For a damped harmonic oscillator (which a pendulum approaches for small deflections), the general equation is

$$m\ddot x + \mu \dot x + k\cdot x = 0$$

Where $x$ is displacement, $m$ is the mass, $\mu$ is the drag coefficient, and $k$ is the "spring" coefficient.

Sometimes this equation is rewritten as

$$\ddot x + 2 \zeta \omega_0 \dot x + \omega_0^2 x = 0$$

Where $\zeta$ is called the damping ratio, a dimensionless number. - more about that in a minute.

The solution to this equation depends on the degree of damping (the magnitude of $\zeta$). It is easy to see that

$$\omega_0 = \sqrt{\frac{k}{m}}$$ and $$\zeta = \frac{\mu}{2m\omega_0} = \frac{\mu}{2\sqrt{m k}}$$

We solve this by using a trial solution:

$$x = A e^{\gamma t}\\ \gamma^2 + 2 \zeta \omega_0 \gamma + \omega_0^2=0$$

which is an equation with two (complex) roots:

$$\gamma = \frac{-2\zeta \omega_0\pm \sqrt{4 \zeta^2 \omega_0^2 - 4 \omega_0^2}}{2}\\ =\omega_0(-\zeta \pm \sqrt{\zeta^2-1})$$

When $\zeta \gt 1$ the roots are real, and the equation is that of an overdamped oscillator - meaning that it never oscillates, just slowly returns to the equilibrium position:

$$x(t) = A e^{\gamma_+ t} + B e^{\gamma_- t}$$

Where $\gamma_+$ and $\gamma_-$ are the two roots of the above equation.

All that remains is to prove that for a balloon, $\zeta \gt 1$.

Since a helium filled ballon is "lighter than air" we can put an upper boundary on the estimate of the mass from the mass of an equivalent body of air. For a 25 cm diameter sphere, the volume is approximately 8 liters, so the mass is < 8 gram (1 kg / cubic meter is a nice approximation of the density of air: it's a little higher, but we are estimating here).

Next, we note that a sphere moving through a medium has an apparent inertia that is its own inertia plus half the inertia of the displaced medium, so we add 4 grams for $m=12 \text{g}$ - except that since the balloon is lighter than air we will say it is $10\text{ g}$ and allow for a tension in the string of $2\text{ g} = 0.02\ N$ (we will assume massless string…)

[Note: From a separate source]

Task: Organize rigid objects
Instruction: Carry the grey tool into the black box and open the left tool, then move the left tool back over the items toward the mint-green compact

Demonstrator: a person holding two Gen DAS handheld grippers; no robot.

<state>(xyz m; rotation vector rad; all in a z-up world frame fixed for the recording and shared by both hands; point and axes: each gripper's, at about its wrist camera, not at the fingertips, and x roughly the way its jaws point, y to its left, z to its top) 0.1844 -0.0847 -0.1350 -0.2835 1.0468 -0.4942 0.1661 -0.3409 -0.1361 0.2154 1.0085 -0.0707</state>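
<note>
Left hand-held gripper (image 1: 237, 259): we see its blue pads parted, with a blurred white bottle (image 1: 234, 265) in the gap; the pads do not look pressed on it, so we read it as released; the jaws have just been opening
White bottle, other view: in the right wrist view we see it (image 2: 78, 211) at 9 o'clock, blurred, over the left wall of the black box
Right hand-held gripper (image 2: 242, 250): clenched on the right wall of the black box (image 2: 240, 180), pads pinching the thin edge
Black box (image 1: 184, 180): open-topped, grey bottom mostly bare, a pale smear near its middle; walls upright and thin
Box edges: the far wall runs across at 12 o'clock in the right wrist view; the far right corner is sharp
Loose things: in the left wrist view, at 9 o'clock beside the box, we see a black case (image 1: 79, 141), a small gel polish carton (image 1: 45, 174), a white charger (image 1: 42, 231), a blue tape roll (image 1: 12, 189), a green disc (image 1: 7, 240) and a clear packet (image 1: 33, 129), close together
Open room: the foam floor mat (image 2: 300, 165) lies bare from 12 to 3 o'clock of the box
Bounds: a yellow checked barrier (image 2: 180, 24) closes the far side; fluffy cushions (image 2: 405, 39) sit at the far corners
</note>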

The drag coefficient of a sphere in air is a function of the Reynolds number. If the sphere moves at 10 cm/s, we compute

$$R = \frac{D V \rho}{\mu}~2000$$

This means the coefficient of drag is 0.43, and the drag force given by

$$F = \frac12\rho v^2 A c_d$$

this is not linear with velocity, so we need to make a further approximation that the average velocity of the sphere during its motion is 5 cm/sec - then we can compute $\zeta$ as

$$\zeta = \frac12 \frac{\rho v A c_d}{2\sqrt{mk}}$$

Now we need to convert the effective buoyancy to a "spring constant", using the small angle approximation.

For a pendulum of length $l$ and (small) deflection $x$,

$$F = \frac{mgx}{l}\\ k = \frac{mg}{l}$$

In this case for a balloon on a 40 cm string with $0.02\ N$ of buoyancy, $k = \frac{0.02}{0.4} = 0.05 N/m$

This gives us

$$\zeta = \frac{1\cdot 0.05 \cdot 2000 \cdot 0.43}{4\cdot \sqrt{0.012 \cdot 0.05}}\approx400$$

So yes - $\zeta \gt 1$ which we set out to prove (quod erat demonstrandum). We conclude this is a heavily damped system, and the solution is a slow return to the equilibrium position without oscillation.

And that is your explanation.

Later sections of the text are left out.